You could let the new function return (pgd_t *)xen_start_info->pt_base
and use that here, e.g.:
if (xen_pv_domain()) {
pgd_t *pgd;
pgd = xen_kasan_early_init();
kasan_map_early_shadow(pgd);
}
>
>>
>>> +
>>> + /* Add mappings to the initial PV page tables */
>>> + kasan_map_early_shadow((pgd_t *)xen_start_info->pt_base);
>>> + }
>>> +
>>> kasan_map_early_shadow(early_top_pgt);
>>> kasan_map_early_shadow(init_top_pgt);
>>> }
>>> @@ -369,6 +390,13 @@ void __init kasan_init(void)

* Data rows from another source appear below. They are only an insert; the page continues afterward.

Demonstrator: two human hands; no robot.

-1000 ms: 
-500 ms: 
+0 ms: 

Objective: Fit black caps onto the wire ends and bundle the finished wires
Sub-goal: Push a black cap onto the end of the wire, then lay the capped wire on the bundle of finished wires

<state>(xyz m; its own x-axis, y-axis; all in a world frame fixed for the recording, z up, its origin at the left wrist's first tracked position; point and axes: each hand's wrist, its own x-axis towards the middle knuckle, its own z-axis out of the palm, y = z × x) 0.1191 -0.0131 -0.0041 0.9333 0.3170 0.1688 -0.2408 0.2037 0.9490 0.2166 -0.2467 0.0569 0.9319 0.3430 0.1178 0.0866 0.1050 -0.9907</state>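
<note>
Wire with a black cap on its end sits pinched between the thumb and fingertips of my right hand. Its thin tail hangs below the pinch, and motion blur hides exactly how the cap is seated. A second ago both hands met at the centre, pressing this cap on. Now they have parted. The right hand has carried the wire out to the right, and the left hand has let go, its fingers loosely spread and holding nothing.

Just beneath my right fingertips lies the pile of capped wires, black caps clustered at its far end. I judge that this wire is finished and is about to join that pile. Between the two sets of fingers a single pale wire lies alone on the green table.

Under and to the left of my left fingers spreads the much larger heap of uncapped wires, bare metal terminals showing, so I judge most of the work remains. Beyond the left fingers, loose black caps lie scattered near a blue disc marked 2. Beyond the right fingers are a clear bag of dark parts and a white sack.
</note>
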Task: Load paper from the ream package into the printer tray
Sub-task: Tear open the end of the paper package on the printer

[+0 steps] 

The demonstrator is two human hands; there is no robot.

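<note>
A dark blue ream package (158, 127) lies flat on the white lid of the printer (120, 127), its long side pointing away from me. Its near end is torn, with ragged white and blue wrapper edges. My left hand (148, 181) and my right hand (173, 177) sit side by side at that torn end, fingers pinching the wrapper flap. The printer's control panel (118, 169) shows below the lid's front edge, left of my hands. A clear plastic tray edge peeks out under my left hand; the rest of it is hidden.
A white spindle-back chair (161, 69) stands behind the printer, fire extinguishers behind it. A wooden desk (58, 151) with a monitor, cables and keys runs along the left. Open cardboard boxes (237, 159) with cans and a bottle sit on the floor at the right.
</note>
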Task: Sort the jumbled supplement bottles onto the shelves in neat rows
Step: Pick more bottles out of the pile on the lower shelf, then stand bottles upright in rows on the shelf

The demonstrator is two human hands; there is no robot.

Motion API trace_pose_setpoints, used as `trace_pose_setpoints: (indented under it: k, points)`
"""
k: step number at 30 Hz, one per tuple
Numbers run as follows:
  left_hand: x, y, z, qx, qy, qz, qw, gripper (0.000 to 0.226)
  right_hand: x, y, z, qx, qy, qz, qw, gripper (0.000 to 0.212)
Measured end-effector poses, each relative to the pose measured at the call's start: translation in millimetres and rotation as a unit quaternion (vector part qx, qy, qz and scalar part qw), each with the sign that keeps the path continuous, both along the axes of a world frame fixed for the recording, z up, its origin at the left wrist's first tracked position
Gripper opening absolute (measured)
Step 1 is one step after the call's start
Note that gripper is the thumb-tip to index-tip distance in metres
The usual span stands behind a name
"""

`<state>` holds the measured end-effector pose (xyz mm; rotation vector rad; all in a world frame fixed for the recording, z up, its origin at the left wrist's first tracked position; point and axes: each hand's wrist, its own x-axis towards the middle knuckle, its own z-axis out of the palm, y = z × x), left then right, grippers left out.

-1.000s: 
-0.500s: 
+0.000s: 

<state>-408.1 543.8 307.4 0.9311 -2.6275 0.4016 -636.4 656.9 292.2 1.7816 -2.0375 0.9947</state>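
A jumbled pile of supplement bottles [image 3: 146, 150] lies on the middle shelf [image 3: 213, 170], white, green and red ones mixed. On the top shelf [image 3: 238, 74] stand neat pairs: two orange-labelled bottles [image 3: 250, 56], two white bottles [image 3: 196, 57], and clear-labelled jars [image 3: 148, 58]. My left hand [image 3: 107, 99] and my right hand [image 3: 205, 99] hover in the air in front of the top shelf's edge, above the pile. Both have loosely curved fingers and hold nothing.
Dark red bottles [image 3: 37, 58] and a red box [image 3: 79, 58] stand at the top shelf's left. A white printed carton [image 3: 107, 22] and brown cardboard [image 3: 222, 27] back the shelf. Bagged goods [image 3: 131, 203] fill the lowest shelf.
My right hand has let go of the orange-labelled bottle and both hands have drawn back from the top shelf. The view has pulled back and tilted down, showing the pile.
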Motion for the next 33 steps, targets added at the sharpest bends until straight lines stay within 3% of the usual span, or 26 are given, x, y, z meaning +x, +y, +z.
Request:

>>> __pgd(__pa(tmp_p4d_table) | _KERNPG_TABLE));
>>> }
>>> + if (xen_pv_domain()) {
>>> + /* PV page tables must be pinned */
>>> + set_page_prot(early_top_pgt, PAGE_KERNEL_RO);
>>> + pin_pagetable_pfn(MMUEXT_PIN_L4_TABLE,
>>> + PFN_DOWN(__pa_symbol(early_top_pgt)));
>>
>> and another one like xen_pv_kasan_init() here.
>
> Now there needs to be a 3rd function to unpin early_top_pgt.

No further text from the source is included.